MarketFlow
MarketFlow (mflow
) is AlphaPy Pro’s specialized pipeline for financial market
analysis and algorithmic trading. It transforms raw market data into machine learning
models for market predictions, portfolio optimization, and systematic trading strategies.

Overview
MarketFlow provides a complete workflow for quantitative finance:
Data Acquisition - Fetch market data from multiple sources
Feature Engineering - Create technical indicators and market features
Signal Generation - Build predictive models for market movements
Portfolio Construction - Optimize position sizing and risk management
Backtesting - Evaluate strategy performance with realistic assumptions
Modern Data Sources
AlphaPy Pro MarketFlow supports multiple professional-grade data providers:
Primary Data Sources:
EODHD (End of Day Historical Data) - Daily and intraday market data
Yahoo Finance - Free daily stock data via yfinance
Polygon - Professional real-time and historical market data
IEX Cloud - Financial data API with extensive coverage
Legacy Support:
Google Finance - Deprecated (API discontinued in 2017)

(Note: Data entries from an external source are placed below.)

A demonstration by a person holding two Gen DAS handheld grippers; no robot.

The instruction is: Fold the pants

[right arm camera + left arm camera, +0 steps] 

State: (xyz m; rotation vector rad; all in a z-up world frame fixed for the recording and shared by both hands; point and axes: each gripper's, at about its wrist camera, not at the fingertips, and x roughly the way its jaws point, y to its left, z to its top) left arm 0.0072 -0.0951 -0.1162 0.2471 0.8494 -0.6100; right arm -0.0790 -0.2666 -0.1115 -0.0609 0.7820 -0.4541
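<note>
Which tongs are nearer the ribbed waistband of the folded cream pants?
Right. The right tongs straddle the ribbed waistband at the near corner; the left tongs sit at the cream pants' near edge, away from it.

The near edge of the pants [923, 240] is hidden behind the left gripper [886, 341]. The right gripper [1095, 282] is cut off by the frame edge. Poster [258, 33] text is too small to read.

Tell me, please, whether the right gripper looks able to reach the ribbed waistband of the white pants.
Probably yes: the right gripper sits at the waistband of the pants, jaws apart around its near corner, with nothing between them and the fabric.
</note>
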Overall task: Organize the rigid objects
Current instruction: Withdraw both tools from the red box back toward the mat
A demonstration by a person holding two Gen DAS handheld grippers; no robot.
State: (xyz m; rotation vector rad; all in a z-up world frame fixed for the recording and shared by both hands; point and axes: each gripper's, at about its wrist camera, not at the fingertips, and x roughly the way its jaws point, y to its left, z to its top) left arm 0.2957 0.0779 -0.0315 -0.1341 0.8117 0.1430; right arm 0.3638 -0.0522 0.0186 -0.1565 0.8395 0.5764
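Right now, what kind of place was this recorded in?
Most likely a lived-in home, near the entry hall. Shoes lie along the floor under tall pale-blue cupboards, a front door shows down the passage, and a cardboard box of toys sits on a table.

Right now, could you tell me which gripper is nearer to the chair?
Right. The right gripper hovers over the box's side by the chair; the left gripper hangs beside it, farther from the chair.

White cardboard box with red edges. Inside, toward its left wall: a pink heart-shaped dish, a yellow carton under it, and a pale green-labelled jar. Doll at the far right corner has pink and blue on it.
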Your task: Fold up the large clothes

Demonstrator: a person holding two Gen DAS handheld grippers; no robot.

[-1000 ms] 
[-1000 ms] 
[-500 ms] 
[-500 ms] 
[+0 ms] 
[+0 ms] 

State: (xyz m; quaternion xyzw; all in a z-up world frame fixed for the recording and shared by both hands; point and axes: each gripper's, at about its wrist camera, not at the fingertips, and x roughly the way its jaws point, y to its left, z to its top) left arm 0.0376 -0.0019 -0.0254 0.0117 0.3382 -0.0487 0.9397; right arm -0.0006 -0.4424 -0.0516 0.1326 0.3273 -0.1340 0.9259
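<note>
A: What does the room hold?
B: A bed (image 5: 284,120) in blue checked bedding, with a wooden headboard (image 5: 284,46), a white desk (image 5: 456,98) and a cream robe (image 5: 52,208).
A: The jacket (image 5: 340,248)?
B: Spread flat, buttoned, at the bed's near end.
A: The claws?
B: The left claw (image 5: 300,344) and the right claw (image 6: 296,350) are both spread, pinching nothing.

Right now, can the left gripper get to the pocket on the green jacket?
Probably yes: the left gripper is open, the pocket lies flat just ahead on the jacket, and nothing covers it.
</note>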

Quandl - Limited free tier available
Note
Google Finance intraday data is no longer available. Modern applications should use EODHD or Polygon for intraday data requirements.
Data Format and Structure
MarketFlow standardizes all market data into a consistent format:
Daily Market Data (OHLCV):
Date,Open,High,Low,Close,Volume,Symbol
2024-01-02,185.64,186.89,183.86,185.64,52844800,AAPL
2024-01-03,184.97,185.89,182.73,184.25,58414800,AAPL
Intraday Market Data:
Datetime,Open,High,Low,Close,Volume,Symbol,bar_number
2024-01-02 09:30:00,185.64,185.89,185.30,185.50,125400,AAPL,1
2024-01-02 09:31:00,185.50,185.75,185.25,185.60,98300,AAPL,2
Configuration
MarketFlow uses a hierarchical configuration system combining multiple YAML files:
market.yml - Market-specific configuration:
market:
data_history : 252 # Trading days of history
forecast_period : 1 # Days to forecast
fractal : '1d' # Time frame (1d, 1h, 5m)
leaders : ['open'] # Features available at market open
predict_history : 100 # Min periods for prediction
schema : 'prices' # Data schema identifier
target_group : 'tech' # Symbol group to analyze
groups:
tech:
- AAPL
- MSFT
- GOOGL
- META
- TSLA
crypto:
- BTC-USD
- ETH-USD
- ADA-USD
etf:
- SPY
- QQQ
- IWM
Data Source Configuration:
data_sources:
primary: 'eodhd' # Primary data source
fallback: 'yahoo' # Fallback source
eodhd:
api_key: 'your_api_key'
base_url: 'https://eodhistoricaldata.com/api/'
polygon:
api_key: 'your_polygon_key'
base_url: 'https://api.polygon.io/'
Variable Definition Language (VDL)
MarketFlow includes a powerful Variable Definition Language for creating technical indicators and custom features:
Basic Technical Indicators:
variables:
# Moving averages
sma_20: 'mean(close, 20)' # Simple moving average
ema_12: 'ewm(close, 12)' # Exponential moving average
# Momentum indicators
rsi_14: 'rsi(close, 14)' # Relative Strength Index
macd: 'macd(close, 12, 26, 9)' # MACD
# Volatility indicators
bb_upper: 'bollinger_upper(close, 20, 2)' # Bollinger Bands
atr_14: 'atr(high, low, close, 14)' # Average True Range
# Volume indicators
obv: 'on_balance_volume(close, volume)' # On Balance Volume
vwap: 'volume_weighted_average_price(high, low, close, volume)'
Custom Expressions:
variables:
# Price relationships
above_sma: 'close > sma_20' # Boolean: price above SMA
price_momentum: 'close / sma_50' # Price relative to trend
# Volatility measures
daily_return: 'pct_change(close, 1)'
volatility: 'std(daily_return, 20)'
# Multi-timeframe
weekly_high: 'resample(high, "W", "max")'
Aliases for Convenience:
aliases:
cma: 'sma_close' # Closing moving average
vol: 'volume' # Volume shorthand
ret: 'pct_change(close, 1)' # Daily returns
Advanced Features
Meta-Labeling:
MarketFlow implements the Triple Barrier Method for advanced financial ML:
model:
meta_labeling:
option: True
profit_target: 0.02 # 2% profit target
stop_loss: 0.01 # 1% stop loss
max_holding: 5 # Max holding period (days)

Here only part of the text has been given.